This article first appeared in The Edge Financial Daily on January 2, 2018 - January 8, 2018
KUALA LUMPUR: The domestic steel industry had a bumper year in 2017. Against the backdrop of a production cut in China and rising domestic demand, the sector’s prospects look likely to remain rosy.
However, the potential hike on natural gas prices could dampen the outlook to certain extent, according to Ann Joo group managing director Datuk Lim Hong Thye.
Lim said the impact of the most recent gas price hike on industry players can vary significantly.
These factors, he said, are not just limited to the processes involved in the business, technology used and products manufactured.
With the new gas tariff in place, steel players’ ability to pass on the additional costs to consumers will be tested.
“A typical long product steel mill using full scraps as raw materials in its EAF (electric arc furnace) [in producing billets] and natural gas as fuel for its rolling mill will consume about 2.5mmbtu per tonne of rebars (reinforcing bars) produced,” Lim, who is also deputy president II of the Malaysian Iron And Steel Industry Federation (Misif), told The Edge Financial Daily over the telephone.
For Ann Joo, Lim said due to its investments in blast furnace (BF) which produces hot metal and BF gas, the group is able to significantly reduce natural gas consumption through the utilisation of hot metal as raw material in its EAF and utilisation of BF gas as fuel in its rolling mills.
“Whether 2018 is going to be good or bad depends on many factors, which also include the ability to pass on the impact of the increase in natural gas tariff, and price movements of raw materials. Domestic and regional demand also plays significant roles,” he said.
With China, the world’s top steel producer, slashing production in its bid to reduce winter pollution, the economic giant would have to rely on supply from other countries. The move is seen as a boon for Malaysian steel players, should there be no further hike in the country’s electricity and natural gas tariffs.
“The capacity cut in China and other measures taken by the Chinese government since 2016 definitely reduced China’s steel export significantly. This certainly helps efficient steel mills in Malaysia to resume export activities, especially to the regional market, which is still a huge net importer [of steel],” Lim said.
“However, if Malaysia’s electricity and natural gas tariffs were to continue increasing as compared with other nations, this will certainly negatively impact steel mills that deploy technologies relying heavily on these two energy sources,” he added.
Nevertheless, Lim noted Malaysia is strategically located in the centre of Asean, which means lower sea freights to any part of the region, as well as ample supply of iron ore (an essential raw material) locally.
Most analysts continue to overweight the building material sector in view of the government-led infrastructure projects, particularly the steel industry.
Ooi Beng Hooi, an analyst with TA Securities, shared in its 2018 Annual Strategy report dated Dec 8, that the steel price is still trading at above RM2,000 level since early 2017.

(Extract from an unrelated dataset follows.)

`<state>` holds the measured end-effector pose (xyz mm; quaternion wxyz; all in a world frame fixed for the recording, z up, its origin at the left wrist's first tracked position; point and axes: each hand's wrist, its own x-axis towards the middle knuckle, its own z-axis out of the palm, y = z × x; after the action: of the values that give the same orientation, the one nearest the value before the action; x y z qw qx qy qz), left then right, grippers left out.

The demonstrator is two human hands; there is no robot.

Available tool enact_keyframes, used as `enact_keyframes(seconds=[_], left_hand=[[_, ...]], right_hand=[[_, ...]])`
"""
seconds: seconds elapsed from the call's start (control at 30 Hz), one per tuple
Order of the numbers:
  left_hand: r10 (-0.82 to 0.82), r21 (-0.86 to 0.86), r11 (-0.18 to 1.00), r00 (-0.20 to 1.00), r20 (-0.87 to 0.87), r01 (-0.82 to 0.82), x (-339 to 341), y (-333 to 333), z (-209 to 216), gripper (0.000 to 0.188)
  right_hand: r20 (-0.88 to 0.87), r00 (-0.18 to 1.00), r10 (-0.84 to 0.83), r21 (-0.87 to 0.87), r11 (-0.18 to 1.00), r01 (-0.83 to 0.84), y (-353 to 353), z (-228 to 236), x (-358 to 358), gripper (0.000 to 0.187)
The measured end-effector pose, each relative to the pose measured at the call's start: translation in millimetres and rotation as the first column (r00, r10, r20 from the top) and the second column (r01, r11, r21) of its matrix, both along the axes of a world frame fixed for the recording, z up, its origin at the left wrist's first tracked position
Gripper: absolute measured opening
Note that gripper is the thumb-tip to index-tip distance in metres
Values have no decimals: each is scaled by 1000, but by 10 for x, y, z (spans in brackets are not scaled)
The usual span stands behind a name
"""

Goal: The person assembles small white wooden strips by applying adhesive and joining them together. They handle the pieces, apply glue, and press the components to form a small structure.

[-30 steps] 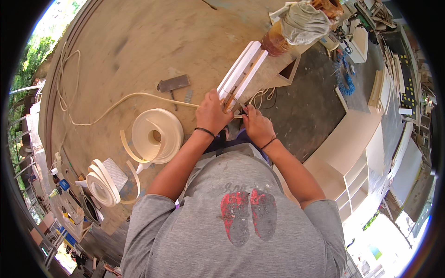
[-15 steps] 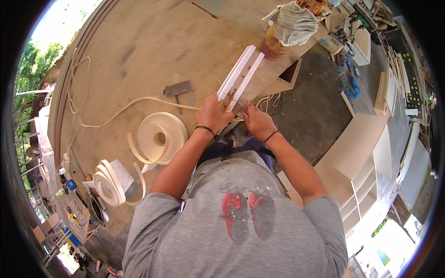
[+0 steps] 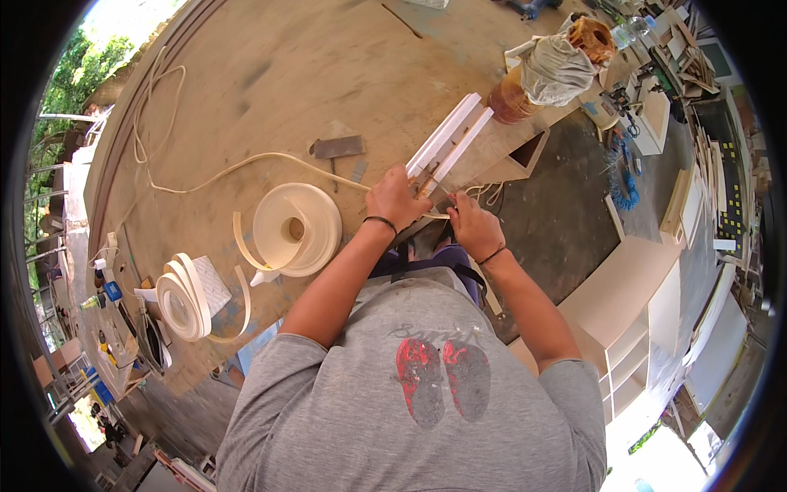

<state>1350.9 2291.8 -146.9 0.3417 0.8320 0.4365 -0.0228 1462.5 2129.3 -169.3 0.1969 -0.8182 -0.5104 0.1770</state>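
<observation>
Two long white-edged strips (image 3: 445,134) lie side by side at the table's right edge, with small dark bits in the gap between them. My left hand (image 3: 395,199) closes over their near end, its fingers wrapped on the white pieces. To the right, just past the table edge, my right hand (image 3: 477,227) is closed in a pinch. A thin tool-like piece with a reddish spot runs from its fingertips toward the strips; its kind is too small to make out. Beneath my hands, the strips' near end is partly hidden.
On the wooden table (image 3: 270,98) are a large roll of cream edge banding (image 3: 324,234), a smaller roll (image 3: 176,307), a flat brown block (image 3: 338,147) and a pale cable (image 3: 246,160). A cloth-covered amber jar (image 3: 512,94) stands beyond the strips. A shelf cabinet (image 3: 619,287) stands at right.
The whole view has turned a little, shifting the table items rightward. My right hand has drawn slightly back from my left, which keeps its hold on the white strips.
</observation>
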Motion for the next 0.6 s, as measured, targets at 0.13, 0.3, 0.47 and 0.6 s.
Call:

“According to Southeast Asia Iron and Steel Industries, the annual total steel consumption is about 10 million tonnes for the past four years from 2013 to 2016. Historically, domestic steel demand was mainly supported by local production and cheap imports from China.
Nevertheless, the scenario has changed since 2016 after China committed to performing structural supply-side reforms in its steel and coal sectors due to an overcapacity issue. As a result, steel prices are trending up due to capacity elimination,” Ooi said.

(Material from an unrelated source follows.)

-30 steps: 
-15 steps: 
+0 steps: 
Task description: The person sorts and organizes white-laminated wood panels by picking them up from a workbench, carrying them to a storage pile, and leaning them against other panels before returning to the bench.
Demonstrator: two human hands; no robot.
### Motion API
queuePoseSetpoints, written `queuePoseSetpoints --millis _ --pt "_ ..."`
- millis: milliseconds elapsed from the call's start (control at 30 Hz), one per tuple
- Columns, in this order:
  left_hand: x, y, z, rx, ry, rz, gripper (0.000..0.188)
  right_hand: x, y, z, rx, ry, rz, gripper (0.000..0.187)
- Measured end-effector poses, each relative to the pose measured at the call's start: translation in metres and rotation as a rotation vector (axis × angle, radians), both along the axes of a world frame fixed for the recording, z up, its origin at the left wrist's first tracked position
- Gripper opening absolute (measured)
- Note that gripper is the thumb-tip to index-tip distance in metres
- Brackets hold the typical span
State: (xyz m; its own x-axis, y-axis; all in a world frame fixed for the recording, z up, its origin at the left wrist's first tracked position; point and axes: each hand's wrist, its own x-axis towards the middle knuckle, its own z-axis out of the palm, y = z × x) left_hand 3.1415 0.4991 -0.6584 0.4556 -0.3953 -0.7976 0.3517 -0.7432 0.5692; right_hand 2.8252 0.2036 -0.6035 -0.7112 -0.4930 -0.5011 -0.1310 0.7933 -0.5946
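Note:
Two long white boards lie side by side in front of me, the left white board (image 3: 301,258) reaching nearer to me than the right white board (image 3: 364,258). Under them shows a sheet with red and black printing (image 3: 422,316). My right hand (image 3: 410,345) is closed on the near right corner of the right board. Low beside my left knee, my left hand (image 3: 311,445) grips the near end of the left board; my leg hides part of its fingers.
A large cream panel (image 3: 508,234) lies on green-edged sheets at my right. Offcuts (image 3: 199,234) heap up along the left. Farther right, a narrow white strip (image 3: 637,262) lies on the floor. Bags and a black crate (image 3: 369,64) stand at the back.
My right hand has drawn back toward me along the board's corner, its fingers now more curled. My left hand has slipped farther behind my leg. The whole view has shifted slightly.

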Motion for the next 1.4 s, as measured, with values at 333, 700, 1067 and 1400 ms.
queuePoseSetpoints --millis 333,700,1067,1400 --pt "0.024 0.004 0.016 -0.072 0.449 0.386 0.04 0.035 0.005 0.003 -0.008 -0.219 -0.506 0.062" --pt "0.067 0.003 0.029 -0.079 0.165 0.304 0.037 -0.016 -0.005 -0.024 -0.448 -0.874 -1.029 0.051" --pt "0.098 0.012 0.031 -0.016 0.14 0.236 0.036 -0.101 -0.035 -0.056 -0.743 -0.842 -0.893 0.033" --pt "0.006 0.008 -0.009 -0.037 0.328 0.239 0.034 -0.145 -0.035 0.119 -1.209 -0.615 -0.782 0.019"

He added that domestic steel production will ramp up to close the supply gap as imports of steel products from China are expected to remain low, especially when the steel bar price is higher in China, which implies that China steel mills will be able to extract better margin by selling locally rather than rely on exports.
AmInvestment Bank also has an overweight recommendation for the sector, underpinned by the stronger demand for building materials based on record order books of construction players, thanks to infrastructure projects such as the MRT 2 (RM32 billion), Pan Borneo Sarawak Highway (RM16 billion), LRT 3 (RM12 billion) and large-scale property development such as the Tun Razak Exchange and KL118.
In its report dated Dec 13, the research house noted that local steel average selling price (ASP) has improved further with the imposition of safeguard duties by the ministry of international trade and industry (Miti) for steel rebars, steel wire rods (SWR) and deformed bar in coil (DBIC) until April 2020.
AmInvestment projected steel prices of RM2,140 per tonne and RM2,250 per tonne for 2018 and 2019 respectively. Year to date, steel ASP stands at about RM2,400 per tonne.
Both AmInvestment Bank and TA Securities’ top pick for the steel industry is Ann Joo Resources Bhd. Ann Joo controls 20% of the market share and is able to produce high tonnage steel. This gives it the advantage of maintaining better margin in comparison with its peers in the industry due to cost optimisation in production by adopting the hybrid blast furnace and BF-EAF technology.
Loong Chee Wei, Affin Hwang Investment Bank Bhd analyst, agreed that the pick up in infrastructure projects in Malaysia could support demand for steel products. He highlighted, however, that the demand for steel from infrastructure is only about one-third of the total demand, with the remaining two-thirds coming from property development.
“The slowdown in property development could affect the demand for steel players,” Loong noted.